David Hirschmann - 04.06.2018

Das Spiel um die goldene Ananas?

 

Im letzten Spiel der Saison ist unser TUS Teschl Heiligenkreuz am Dienstag um 19 Uhr beim SC Bruck zu Gast.

 

Wie unsere Gelb Schwarzen sind die Brucker vor der letzten Runde der wahrscheinlich stärksten Landesliga aller Zeiten im gesicherten

Tabellen-Mittelfeld zu finden und dementsprechend geht es zum Abschluss für beide Teams noch um die berühmte goldene Ananas. So hatte auch der Steirische Fußballverband kein Problem damit, dass sich die Obersteirer und die Stiefingtaler schon vier Tage vor dem Rest der Liga in die Sommerpause verabschieden werden.

 

Gerade weil beide Mannschaften soweit völlig unbeschwert zuwerke gehen können, dürften sich die Zuschauer im Flutlichtspiel am Dienstagabend aber dafür umso mehr Hoffnung auf eine attraktive und offensiv geführte Partie machen.

 

Im Kader der Brucker gibt es einen Namen, der heraussticht: Andreas Schicker absolvierte 162 Bundesligaspiele, war u.a. bei der Austria in Wien, bei der SV Ried, bei der Admira und in Wiener Neustadt, wo er derzeit auch Sportdirektor ist, unter Vertrag. Schicker spielt seit letzten Sommer für die Brucker – und dass er überhaupt noch kicken kann, grenzt ein bisschen an ein Wunder.
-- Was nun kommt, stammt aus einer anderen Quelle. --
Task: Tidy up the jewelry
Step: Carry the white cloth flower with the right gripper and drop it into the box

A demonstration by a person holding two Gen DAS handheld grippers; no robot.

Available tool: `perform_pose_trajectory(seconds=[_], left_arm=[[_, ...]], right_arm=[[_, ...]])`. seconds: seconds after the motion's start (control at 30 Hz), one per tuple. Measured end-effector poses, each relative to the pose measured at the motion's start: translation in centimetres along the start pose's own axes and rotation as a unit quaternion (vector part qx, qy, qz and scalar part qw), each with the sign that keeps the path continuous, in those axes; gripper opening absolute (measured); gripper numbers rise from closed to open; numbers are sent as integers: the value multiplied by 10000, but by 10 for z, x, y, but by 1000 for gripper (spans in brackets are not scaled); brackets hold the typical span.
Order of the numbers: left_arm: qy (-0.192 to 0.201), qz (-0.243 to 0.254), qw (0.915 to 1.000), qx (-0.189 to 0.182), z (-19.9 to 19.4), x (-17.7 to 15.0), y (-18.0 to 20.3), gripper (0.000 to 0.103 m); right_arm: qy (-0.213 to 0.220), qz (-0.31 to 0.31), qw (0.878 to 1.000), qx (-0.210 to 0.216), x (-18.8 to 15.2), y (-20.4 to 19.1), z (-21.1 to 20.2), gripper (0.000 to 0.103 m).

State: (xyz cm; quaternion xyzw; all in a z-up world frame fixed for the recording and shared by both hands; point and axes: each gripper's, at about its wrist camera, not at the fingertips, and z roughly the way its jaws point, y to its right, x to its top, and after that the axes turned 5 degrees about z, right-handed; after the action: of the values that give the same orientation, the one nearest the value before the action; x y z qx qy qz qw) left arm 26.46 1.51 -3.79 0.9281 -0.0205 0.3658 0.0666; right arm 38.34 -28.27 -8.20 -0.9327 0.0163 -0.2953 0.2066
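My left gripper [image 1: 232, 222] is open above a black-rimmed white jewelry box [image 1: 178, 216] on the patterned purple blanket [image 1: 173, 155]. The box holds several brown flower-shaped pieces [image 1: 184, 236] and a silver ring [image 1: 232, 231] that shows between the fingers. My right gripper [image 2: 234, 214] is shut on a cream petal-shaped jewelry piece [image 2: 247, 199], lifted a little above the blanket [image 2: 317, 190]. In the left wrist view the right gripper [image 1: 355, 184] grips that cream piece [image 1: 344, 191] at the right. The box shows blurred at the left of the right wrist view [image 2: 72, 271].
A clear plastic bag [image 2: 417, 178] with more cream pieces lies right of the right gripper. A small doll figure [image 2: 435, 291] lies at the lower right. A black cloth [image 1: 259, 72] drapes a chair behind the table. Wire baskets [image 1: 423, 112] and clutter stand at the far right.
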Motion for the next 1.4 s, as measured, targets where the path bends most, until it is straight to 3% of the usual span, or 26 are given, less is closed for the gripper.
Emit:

Er verletzte sich ja bei der Explosion eines Böllers schwer an den Händen, die linke Hand musste amputiert werden.

 

Nicht nur im Kader, sondern auch im Betreuerstab der Murstädter gibt es einen bekannten Namen: Der gebürtige Eisenerzer Andreas Schranz war zwischen 1997 und 2007 die Nummer Eins im Tor des GAK und von 2007 bis 2010 im Kasten bei Austria Kärnten. Nach einem kurzen Aufenthalt beim SV Grödig beendete der heute 39-Jährige seine aktive Karriere und ist inzwischen Tormanntrainer bei den Bruckern.

 

Das Hinspiel zwischen dem TUS Heiligenkreuz und dem SC Bruck endete mit einem knappen 1:0-Heimerfolg für unsere Gelb-Schwarzen. Erst in der Nachspielzeit gelang Daniel Hofer damals der spielentscheidende Treffer. 

 

Die Truppe von Hermann Zrim konnte im zweiten Jahr nach dem Wiederaufstieg vor allem im heimischen Stadion beste Figur abgeben. So konnten in den bisherigen 14 Heimspielen ganze neun Siege und zwei Unentschieden eingefahren werden. Einzig dem SC Liezen, St. Anna/A. und Wildon ist es gelungen im Murinselstadion die volle Punkteanzahl gutzuschreiben. Ähnlich wie bei unseren Gelb-Schwarzen lag bei den Bruckern die Schwäche eher in den Auswärtsspielen.

 

Apropos Auswärtsschwäche: Die will der TUS Heiligenkreuz am Dienstag ablegen und zum Saisonabschluss auch am fremden Platz nochmal seine individuelle Klasse besser an den Tag legen. Also ganz nur um die goldene Ananas geht es dann doch nicht.

 

Also gilt noch ein letztes Mal in dieser Saison: Alle auf nach Bruck!